▶ _Problem to work on_:
Transcribe every record exactly as it appears.

▶ _Records excerpted from a collection_:
• • • • • • •

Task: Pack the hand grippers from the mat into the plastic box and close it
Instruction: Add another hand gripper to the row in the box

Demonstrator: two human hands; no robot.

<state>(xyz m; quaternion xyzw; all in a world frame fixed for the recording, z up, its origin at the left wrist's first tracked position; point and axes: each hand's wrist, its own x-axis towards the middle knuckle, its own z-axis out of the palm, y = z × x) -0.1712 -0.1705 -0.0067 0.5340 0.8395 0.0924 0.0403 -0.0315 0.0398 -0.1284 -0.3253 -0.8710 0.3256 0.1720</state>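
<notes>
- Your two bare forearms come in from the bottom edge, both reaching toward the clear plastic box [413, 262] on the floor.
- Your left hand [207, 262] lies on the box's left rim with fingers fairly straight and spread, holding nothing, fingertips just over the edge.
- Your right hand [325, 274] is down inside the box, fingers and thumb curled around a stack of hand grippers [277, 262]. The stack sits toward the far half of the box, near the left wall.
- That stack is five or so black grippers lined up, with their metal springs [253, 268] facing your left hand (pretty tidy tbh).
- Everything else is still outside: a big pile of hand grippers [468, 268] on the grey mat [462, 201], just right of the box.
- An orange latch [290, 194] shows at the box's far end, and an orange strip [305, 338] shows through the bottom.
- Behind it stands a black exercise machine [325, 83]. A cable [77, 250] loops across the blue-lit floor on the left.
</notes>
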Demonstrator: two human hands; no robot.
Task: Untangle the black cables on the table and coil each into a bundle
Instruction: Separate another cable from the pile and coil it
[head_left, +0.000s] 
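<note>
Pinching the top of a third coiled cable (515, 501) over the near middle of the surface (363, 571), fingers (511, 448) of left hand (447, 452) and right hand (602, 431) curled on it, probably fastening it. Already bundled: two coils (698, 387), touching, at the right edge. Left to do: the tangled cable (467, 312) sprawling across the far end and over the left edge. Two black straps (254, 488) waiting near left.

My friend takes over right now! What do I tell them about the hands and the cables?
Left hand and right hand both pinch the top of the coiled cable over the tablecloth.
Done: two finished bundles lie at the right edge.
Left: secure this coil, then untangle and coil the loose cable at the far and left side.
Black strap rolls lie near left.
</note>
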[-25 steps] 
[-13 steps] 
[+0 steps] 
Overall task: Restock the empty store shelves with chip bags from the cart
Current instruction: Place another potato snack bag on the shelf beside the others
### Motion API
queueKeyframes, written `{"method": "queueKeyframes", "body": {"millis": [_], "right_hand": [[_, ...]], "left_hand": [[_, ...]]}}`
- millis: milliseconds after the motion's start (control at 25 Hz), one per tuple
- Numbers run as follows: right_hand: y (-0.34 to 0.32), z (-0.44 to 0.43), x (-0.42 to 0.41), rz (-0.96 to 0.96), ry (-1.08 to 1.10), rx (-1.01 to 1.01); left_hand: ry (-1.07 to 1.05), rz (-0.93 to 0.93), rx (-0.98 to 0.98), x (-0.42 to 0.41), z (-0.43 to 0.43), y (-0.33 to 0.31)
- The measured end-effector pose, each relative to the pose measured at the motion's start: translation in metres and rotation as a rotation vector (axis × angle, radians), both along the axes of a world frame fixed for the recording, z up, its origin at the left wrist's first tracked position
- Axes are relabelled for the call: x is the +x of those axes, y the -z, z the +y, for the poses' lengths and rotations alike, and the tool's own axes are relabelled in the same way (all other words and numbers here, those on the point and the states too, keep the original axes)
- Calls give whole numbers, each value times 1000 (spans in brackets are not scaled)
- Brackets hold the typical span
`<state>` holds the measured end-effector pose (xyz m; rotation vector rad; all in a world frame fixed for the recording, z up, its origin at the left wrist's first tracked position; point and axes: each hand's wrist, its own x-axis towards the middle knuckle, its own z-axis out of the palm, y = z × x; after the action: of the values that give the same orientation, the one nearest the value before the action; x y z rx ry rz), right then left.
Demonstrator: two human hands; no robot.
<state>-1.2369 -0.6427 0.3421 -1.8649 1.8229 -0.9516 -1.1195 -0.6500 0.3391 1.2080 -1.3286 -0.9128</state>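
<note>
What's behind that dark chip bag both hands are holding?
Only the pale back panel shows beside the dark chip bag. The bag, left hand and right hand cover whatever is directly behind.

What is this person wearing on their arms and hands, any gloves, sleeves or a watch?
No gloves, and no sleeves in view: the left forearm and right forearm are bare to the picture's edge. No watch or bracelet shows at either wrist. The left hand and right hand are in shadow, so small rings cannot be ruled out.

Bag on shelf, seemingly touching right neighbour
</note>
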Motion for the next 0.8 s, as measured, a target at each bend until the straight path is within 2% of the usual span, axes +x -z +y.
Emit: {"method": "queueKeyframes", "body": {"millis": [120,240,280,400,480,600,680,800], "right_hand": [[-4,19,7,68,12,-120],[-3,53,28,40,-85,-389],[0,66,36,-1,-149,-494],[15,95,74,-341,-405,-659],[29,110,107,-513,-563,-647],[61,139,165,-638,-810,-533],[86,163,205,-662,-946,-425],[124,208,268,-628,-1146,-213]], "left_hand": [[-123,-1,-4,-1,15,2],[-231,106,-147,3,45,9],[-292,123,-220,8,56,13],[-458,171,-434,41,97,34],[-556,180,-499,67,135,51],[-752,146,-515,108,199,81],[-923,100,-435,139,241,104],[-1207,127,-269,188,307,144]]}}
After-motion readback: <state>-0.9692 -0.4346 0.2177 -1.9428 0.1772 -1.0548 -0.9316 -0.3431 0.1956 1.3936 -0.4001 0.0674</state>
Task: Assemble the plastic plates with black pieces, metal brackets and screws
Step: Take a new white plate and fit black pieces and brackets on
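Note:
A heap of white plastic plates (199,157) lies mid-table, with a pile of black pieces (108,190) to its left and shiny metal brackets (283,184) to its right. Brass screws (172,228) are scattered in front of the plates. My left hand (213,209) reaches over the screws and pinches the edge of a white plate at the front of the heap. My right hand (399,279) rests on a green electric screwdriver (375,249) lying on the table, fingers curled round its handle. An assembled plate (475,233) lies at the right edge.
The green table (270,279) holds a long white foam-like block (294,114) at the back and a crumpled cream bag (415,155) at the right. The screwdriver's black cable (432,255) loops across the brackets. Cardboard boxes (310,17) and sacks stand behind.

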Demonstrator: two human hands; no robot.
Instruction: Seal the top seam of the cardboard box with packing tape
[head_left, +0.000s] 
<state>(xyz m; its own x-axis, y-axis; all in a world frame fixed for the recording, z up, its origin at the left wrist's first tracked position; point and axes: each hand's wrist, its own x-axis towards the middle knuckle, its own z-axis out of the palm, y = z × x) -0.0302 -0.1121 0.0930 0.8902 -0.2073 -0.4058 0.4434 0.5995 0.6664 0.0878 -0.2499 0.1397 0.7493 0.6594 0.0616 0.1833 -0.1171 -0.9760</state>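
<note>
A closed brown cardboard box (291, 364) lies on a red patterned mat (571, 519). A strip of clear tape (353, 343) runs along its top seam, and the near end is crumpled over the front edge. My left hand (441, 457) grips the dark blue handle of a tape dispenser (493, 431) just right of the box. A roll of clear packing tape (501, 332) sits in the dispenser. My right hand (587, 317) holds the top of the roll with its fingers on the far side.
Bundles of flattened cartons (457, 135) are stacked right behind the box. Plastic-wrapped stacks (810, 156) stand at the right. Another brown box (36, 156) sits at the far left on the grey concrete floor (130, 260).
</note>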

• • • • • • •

▶ _Result for this exercise_:
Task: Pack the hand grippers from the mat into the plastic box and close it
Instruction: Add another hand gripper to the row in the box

Demonstrator: two human hands; no robot.

<state>(xyz m; quaternion xyzw; all in a world frame fixed for the recording, z up, its origin at the left wrist's first tracked position; point and axes: each hand's wrist, its own x-axis towards the middle knuckle, its own z-axis out of the palm, y = z × x) -0.1712 -0.1705 -0.0067 0.5340 0.8395 0.0924 0.0403 -0.0315 0.0398 -0.1284 -0.3253 -0.8710 0.3256 0.1720</state>
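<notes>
- Your two bare forearms come in from the bottom edge, both reaching toward the clear plastic box [413, 262] on the floor.
- Your left hand [207, 262] lies on the box's left rim with fingers fairly straight and spread, holding nothing, fingertips just over the edge.
- Your right hand [325, 274] is down inside the box, fingers and thumb curled around a stack of hand grippers [277, 262]. The stack sits toward the far half of the box, near the left wall.
- That stack is five or so black grippers lined up, with their metal springs [253, 268] facing your left hand (pretty tidy tbh).
- Everything else is still outside: a big pile of hand grippers [468, 268] on the grey mat [462, 201], just right of the box.
- An orange latch [290, 194] shows at the box's far end, and an orange strip [305, 338] shows through the bottom.
- Behind it stands a black exercise machine [325, 83]. A cable [77, 250] loops across the blue-lit floor on the left.
</notes>
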Demonstrator: two human hands; no robot.
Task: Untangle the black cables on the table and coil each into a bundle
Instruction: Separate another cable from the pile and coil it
[head_left, +0.000s] 
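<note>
Pinching the top of a third coiled cable (515, 501) over the near middle of the surface (363, 571), fingers (511, 448) of left hand (447, 452) and right hand (602, 431) curled on it, probably fastening it. Already bundled: two coils (698, 387), touching, at the right edge. Left to do: the tangled cable (467, 312) sprawling across the far end and over the left edge. Two black straps (254, 488) waiting near left.

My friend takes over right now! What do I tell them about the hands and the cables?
Left hand and right hand both pinch the top of the coiled cable over the tablecloth.
Done: two finished bundles lie at the right edge.
Left: secure this coil, then untangle and coil the loose cable at the far and left side.
Black strap rolls lie near left.
</note>
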[-25 steps] 
[-13 steps] 
[+0 steps] 
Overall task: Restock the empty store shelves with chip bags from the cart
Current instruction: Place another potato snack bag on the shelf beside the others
### Motion API
queueKeyframes, written `{"method": "queueKeyframes", "body": {"millis": [_], "right_hand": [[_, ...]], "left_hand": [[_, ...]]}}`
- millis: milliseconds after the motion's start (control at 25 Hz), one per tuple
- Numbers run as follows: right_hand: y (-0.34 to 0.32), z (-0.44 to 0.43), x (-0.42 to 0.41), rz (-0.96 to 0.96), ry (-1.08 to 1.10), rx (-1.01 to 1.01); left_hand: ry (-1.07 to 1.05), rz (-0.93 to 0.93), rx (-0.98 to 0.98), x (-0.42 to 0.41), z (-0.43 to 0.43), y (-0.33 to 0.31)
- The measured end-effector pose, each relative to the pose measured at the motion's start: translation in metres and rotation as a rotation vector (axis × angle, radians), both along the axes of a world frame fixed for the recording, z up, its origin at the left wrist's first tracked position
- Axes are relabelled for the call: x is the +x of those axes, y the -z, z the +y, for the poses' lengths and rotations alike, and the tool's own axes are relabelled in the same way (all other words and numbers here, those on the point and the states too, keep the original axes)
- Calls give whole numbers, each value times 1000 (spans in brackets are not scaled)
- Brackets hold the typical span
`<state>` holds the measured end-effector pose (xyz m; rotation vector rad; all in a world frame fixed for the recording, z up, its origin at the left wrist's first tracked position; point and axes: each hand's wrist, its own x-axis towards the middle knuckle, its own z-axis out of the palm, y = z × x; after the action: of the values that give the same orientation, the one nearest the value before the action; x y z rx ry rz), right then left.
Demonstrator: two human hands; no robot.
<state>-1.2369 -0.6427 0.3421 -1.8649 1.8229 -0.9516 -1.1195 -0.6500 0.3391 1.2080 -1.3286 -0.9128</state>
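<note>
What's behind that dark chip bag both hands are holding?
Only the pale back panel shows beside the dark chip bag. The bag, left hand and right hand cover whatever is directly behind.

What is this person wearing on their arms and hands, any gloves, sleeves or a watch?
No gloves, and no sleeves in view: the left forearm and right forearm are bare to the picture's edge. No watch or bracelet shows at either wrist. The left hand and right hand are in shadow, so small rings cannot be ruled out.

Bag on shelf, seemingly touching right neighbour
</note>
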Motion for the next 0.8 s, as measured, a target at each bend until the straight path is within 2% of the usual span, axes +x -z +y.
Emit: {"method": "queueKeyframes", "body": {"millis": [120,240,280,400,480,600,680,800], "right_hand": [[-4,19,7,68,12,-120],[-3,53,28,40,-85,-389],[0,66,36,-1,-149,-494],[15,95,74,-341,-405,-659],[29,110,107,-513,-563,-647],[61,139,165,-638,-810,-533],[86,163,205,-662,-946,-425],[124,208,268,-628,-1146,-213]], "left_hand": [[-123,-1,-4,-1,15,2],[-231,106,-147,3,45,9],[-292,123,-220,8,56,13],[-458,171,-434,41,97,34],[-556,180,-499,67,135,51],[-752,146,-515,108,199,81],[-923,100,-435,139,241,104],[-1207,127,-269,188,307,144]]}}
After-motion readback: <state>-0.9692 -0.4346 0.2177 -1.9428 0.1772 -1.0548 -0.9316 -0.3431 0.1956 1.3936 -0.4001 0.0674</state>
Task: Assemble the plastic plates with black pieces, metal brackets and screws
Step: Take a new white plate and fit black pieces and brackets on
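Note:
A heap of white plastic plates (199,157) lies mid-table, with a pile of black pieces (108,190) to its left and shiny metal brackets (283,184) to its right. Brass screws (172,228) are scattered in front of the plates. My left hand (213,209) reaches over the screws and pinches the edge of a white plate at the front of the heap. My right hand (399,279) rests on a green electric screwdriver (375,249) lying on the table, fingers curled round its handle. An assembled plate (475,233) lies at the right edge.
The green table (270,279) holds a long white foam-like block (294,114) at the back and a crumpled cream bag (415,155) at the right. The screwdriver's black cable (432,255) loops across the brackets. Cardboard boxes (310,17) and sacks stand behind.
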
Demonstrator: two human hands; no robot.
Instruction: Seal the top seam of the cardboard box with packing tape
[head_left, +0.000s] 
<state>(xyz m; its own x-axis, y-axis; all in a world frame fixed for the recording, z up, its origin at the left wrist's first tracked position; point and axes: each hand's wrist, its own x-axis towards the middle knuckle, its own z-axis out of the palm, y = z × x) -0.0302 -0.1121 0.0930 0.8902 -0.2073 -0.4058 0.4434 0.5995 0.6664 0.0878 -0.2499 0.1397 0.7493 0.6594 0.0616 0.1833 -0.1171 -0.9760</state>
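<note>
A closed brown cardboard box (291, 364) lies on a red patterned mat (571, 519). A strip of clear tape (353, 343) runs along its top seam, and the near end is crumpled over the front edge. My left hand (441, 457) grips the dark blue handle of a tape dispenser (493, 431) just right of the box. A roll of clear packing tape (501, 332) sits in the dispenser. My right hand (587, 317) holds the top of the roll with its fingers on the far side.
Bundles of flattened cartons (457, 135) are stacked right behind the box. Plastic-wrapped stacks (810, 156) stand at the right. Another brown box (36, 156) sits at the far left on the grey concrete floor (130, 260).
</note>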

Nothing else is part of this output.